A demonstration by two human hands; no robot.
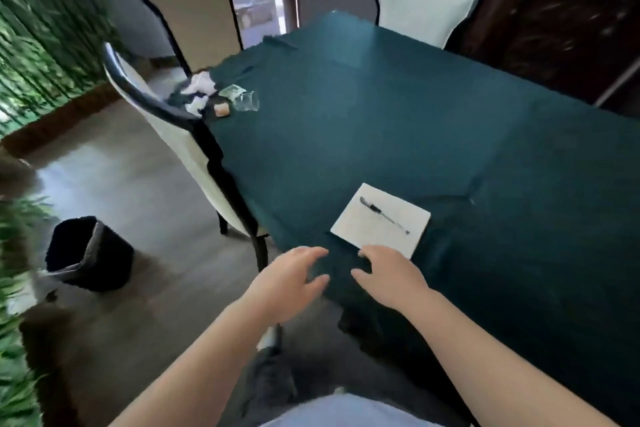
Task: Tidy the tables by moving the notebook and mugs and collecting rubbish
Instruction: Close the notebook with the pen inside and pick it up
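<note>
A white notebook (pixel 375 224) lies near the front corner of the table under a dark green cloth (pixel 398 121), with a black pen (pixel 382 214) across it. My right hand (pixel 388 279) hovers open just in front of the notebook's near edge, fingertips almost at it. My left hand (pixel 289 282) is open beside it, over the table's corner. At the far left corner lie crumpled white tissues (pixel 201 83), a clear glass cup (pixel 246 101) on its side, a small wrapper (pixel 232 91) and an orange scrap (pixel 221 110). No mugs are in view.
A black waste bin (pixel 88 253) with a liner stands on the floor at left. Three chairs sit around the table: one at the left side (pixel 173 135), two at the far end (pixel 188 7) (pixel 422 0). Green plants line the left edge; a dark cabinet (pixel 554 21) stands right.
</note>
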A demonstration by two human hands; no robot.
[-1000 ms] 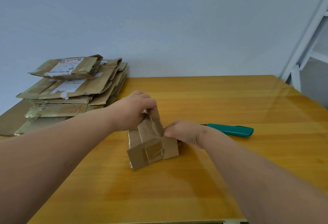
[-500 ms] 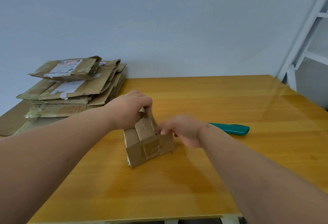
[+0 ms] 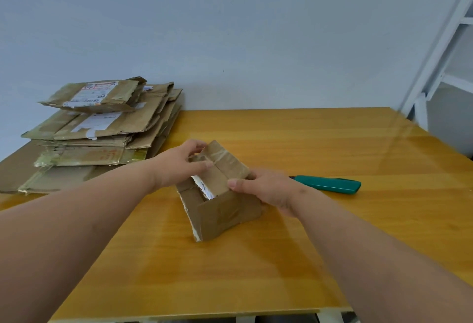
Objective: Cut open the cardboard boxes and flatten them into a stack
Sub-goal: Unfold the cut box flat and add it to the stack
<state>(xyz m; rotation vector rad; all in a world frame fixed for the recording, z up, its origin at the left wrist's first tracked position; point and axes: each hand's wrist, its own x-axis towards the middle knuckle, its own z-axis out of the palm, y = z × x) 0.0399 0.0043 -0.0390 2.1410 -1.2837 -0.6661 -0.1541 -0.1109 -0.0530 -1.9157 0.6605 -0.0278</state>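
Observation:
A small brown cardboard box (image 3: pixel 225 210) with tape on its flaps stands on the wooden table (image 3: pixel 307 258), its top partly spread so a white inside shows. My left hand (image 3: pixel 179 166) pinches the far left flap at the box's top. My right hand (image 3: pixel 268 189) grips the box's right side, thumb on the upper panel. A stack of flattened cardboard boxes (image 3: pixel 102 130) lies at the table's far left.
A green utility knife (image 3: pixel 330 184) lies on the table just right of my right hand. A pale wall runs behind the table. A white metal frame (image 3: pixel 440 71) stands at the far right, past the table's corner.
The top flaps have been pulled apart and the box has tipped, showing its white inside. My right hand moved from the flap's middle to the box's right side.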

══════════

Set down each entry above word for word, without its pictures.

A demonstration by two human hands; no robot.
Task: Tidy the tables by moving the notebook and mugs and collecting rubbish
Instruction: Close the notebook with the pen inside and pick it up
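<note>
A white notebook (pixel 375 224) lies near the front corner of the table under a dark green cloth (pixel 398 121), with a black pen (pixel 382 214) across it. My right hand (pixel 388 279) hovers open just in front of the notebook's near edge, fingertips almost at it. My left hand (pixel 289 282) is open beside it, over the table's corner. At the far left corner lie crumpled white tissues (pixel 201 83), a clear glass cup (pixel 246 101) on its side, a small wrapper (pixel 232 91) and an orange scrap (pixel 221 110). No mugs are in view.
A black waste bin (pixel 88 253) with a liner stands on the floor at left. Three chairs sit around the table: one at the left side (pixel 173 135), two at the far end (pixel 188 7) (pixel 422 0). Green plants line the left edge; a dark cabinet (pixel 554 21) stands right.
</note>
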A demonstration by two human hands; no robot.
[-1000 ms] 
[-500 ms] 
[+0 ms] 
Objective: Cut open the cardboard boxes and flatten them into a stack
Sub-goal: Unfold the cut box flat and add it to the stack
<state>(xyz m; rotation vector rad; all in a world frame fixed for the recording, z up, its origin at the left wrist's first tracked position; point and axes: each hand's wrist, its own x-axis towards the middle knuckle, its own z-axis out of the palm, y = z × x) 0.0399 0.0043 -0.0390 2.1410 -1.2837 -0.6661 -0.1541 -0.1109 -0.0530 -1.9157 0.6605 -0.0278</state>
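Observation:
A small brown cardboard box (image 3: pixel 225 210) with tape on its flaps stands on the wooden table (image 3: pixel 307 258), its top partly spread so a white inside shows. My left hand (image 3: pixel 179 166) pinches the far left flap at the box's top. My right hand (image 3: pixel 268 189) grips the box's right side, thumb on the upper panel. A stack of flattened cardboard boxes (image 3: pixel 102 130) lies at the table's far left.
A green utility knife (image 3: pixel 330 184) lies on the table just right of my right hand. A pale wall runs behind the table. A white metal frame (image 3: pixel 440 71) stands at the far right, past the table's corner.
The top flaps have been pulled apart and the box has tipped, showing its white inside. My right hand moved from the flap's middle to the box's right side.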

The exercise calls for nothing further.